We have all heard the marketing saying ‘less is more’ and when it comes to IT security the same applies. Fewer devices and services is far easier to manage and secure. Early in the new millennium the mainstream computer was born with the release of Windows XP which became the de facto standard and today it is still widely used.
Ten years ago laptops were clumpy, slow, heavy and expensive and USB sticks had low storage capacity and were also pricey. Most people only had a desktop computer which was easier to control since they only had to secure it against electronic threats ... a desktop is more difficult to steal than a slim, lightweight laptop.
When more affordable laptops came along they not only needed to be secure against hackers and/or malware, but also physically. A laptop is a portable computer and can hold the same amount of data as a desktop. If one is lost or stolen you have not only lost the data but run the risk of it being leaked it out to the wider world. Along with portability comes Wi-Fi which makes interception a problem, especially in cafes, hotels and airports.
A few years on and sales of USB flash drives, USB hard drives, CDs, DVDs are booming which facilitates the quick transfer to external devices which are small and easier to lose. Electronic attack is no longer the issue ... loss or theft is a big problem since, unlike a laptop, no security is built in by default.
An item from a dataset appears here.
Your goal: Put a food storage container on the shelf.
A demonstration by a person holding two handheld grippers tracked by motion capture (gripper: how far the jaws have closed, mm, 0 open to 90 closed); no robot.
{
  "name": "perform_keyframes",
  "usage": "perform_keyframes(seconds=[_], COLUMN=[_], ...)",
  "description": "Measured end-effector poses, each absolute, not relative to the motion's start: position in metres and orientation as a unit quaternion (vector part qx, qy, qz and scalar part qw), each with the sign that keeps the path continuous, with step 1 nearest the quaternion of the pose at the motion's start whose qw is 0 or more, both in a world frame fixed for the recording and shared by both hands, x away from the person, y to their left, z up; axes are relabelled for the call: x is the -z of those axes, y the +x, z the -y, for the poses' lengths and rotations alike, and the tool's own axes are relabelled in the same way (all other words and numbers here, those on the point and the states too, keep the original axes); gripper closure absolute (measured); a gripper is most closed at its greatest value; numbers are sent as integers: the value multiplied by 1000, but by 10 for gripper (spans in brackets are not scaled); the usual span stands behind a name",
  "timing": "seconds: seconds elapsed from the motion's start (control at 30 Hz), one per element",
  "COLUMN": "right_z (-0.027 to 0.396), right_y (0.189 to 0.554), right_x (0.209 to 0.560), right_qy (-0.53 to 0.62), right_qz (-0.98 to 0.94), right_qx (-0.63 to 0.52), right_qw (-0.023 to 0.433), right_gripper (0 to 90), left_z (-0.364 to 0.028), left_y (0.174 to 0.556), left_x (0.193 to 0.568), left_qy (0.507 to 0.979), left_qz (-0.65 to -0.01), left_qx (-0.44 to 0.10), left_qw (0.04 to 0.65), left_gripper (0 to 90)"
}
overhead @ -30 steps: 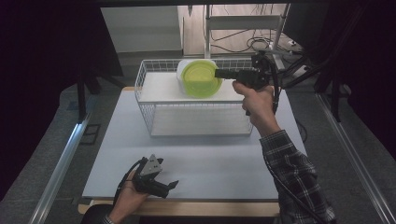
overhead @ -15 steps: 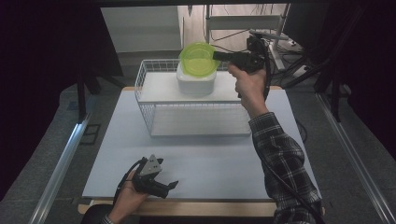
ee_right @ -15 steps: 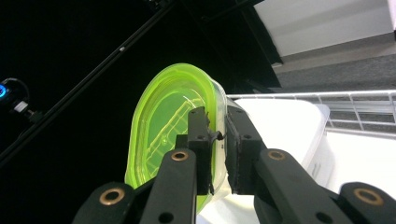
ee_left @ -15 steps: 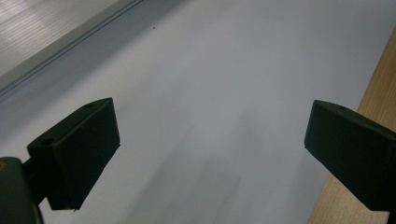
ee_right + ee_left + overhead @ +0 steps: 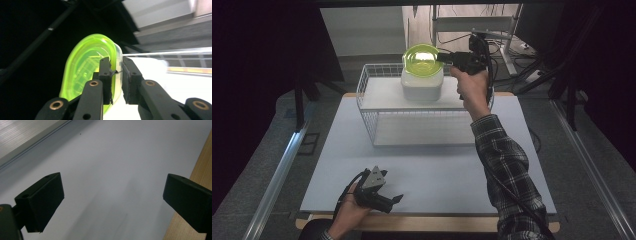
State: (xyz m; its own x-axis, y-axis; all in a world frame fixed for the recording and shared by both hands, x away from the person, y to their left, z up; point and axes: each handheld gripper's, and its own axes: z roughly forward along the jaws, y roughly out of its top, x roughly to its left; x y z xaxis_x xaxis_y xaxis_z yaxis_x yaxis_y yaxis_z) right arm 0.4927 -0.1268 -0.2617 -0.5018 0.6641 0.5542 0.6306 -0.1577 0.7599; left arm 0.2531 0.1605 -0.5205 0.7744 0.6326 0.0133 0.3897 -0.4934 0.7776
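The green lid point(image 5: 422, 59) stands tilted just above the white container point(image 5: 422, 85), its rim between the right tool's point(image 5: 443, 57) jaws, which have just been opening slightly; the left tool point(image 5: 396, 201) gapes wide, holding nothing.

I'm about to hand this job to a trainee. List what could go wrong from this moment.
1. The right tongs pinch the green bowl only at its thin rim. Their jaws have just been opening a little, so the tilted bowl could slip out.
2. The bowl hangs over the white container in the wire basket. A drop would likely knock that container or bounce away.
3. The left tongs rest open near the table's near edge, with a trailing cable that might snag.
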Motion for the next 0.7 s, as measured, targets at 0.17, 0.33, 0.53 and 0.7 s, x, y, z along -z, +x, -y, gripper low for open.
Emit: perform_keyframes(seconds=[0.17, 0.33, 0.53, 0.7], right_z=[123, 121, 120, 122], right_y=[493, 497, 496, 494], right_x=[261, 264, 263, 264], right_qy=[505, 506, 500, 479], right_qz=[-651, -653, -655, -665], right_qx=[-565, -562, -565, -571], right_qw=[39, 31, 32, 40], right_gripper=[729, 682, 574, 360], left_z=[-160, -160, -159, -160], left_y=[253, 253, 253, 253], left_x=[521, 521, 522, 522], left_qy=[852, 853, 854, 853], left_qz=[-300, -298, -297, -298], left_qx=[-149, -149, -148, -149], left_qw=[403, 401, 400, 401], left_gripper=[31, 32, 32, 32])
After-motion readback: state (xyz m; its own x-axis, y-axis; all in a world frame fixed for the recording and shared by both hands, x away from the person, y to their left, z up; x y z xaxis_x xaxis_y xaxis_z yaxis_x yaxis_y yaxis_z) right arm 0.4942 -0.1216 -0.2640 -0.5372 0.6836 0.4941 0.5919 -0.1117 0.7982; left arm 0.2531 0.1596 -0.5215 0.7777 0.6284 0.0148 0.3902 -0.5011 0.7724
The ‘noughties’ gave the world problems enough with the explosion of USBs and laptops. Today the craze is smartphones and tablets where the problems are two-fold: loss and/or theft and electronic attack. These days everyone, it seems, whether at home or work, wants a tablet ... progress this may be but no one is thinking about the poor IT manager and head of IT security.
With many IT managers and security managers admitting that BYOD (bring your own devices) does not work or the benefits and cost outweigh the positives. And there is always going to be the senior manager who flaunts the rules and the IT manager has to turn a blind eye. There is only so much an IT manager can implement and control.
No single IT manager can know everything nor cope. By having to have multiple types of devices it means countless management consoles like: tracking, firewall, antivirus, DLP, encryption, MDM and so on. More does really mean less control and a decrease of security.
With more threats appearing on smartphones and tablets, the situation will only get worse and by letting staff have it their own way problems and their management will simply get more difficult as the likelihood of more leaks or infections increases.
BYOD is not always a great option and handing out company smartphones may work out cheaper and easier in the long run since control is easier. By the time companies have forked out for consultancy, installation and licensing, it may be cheaper to simply buy a bunch of encrypted USB flash drives and hand them out instead.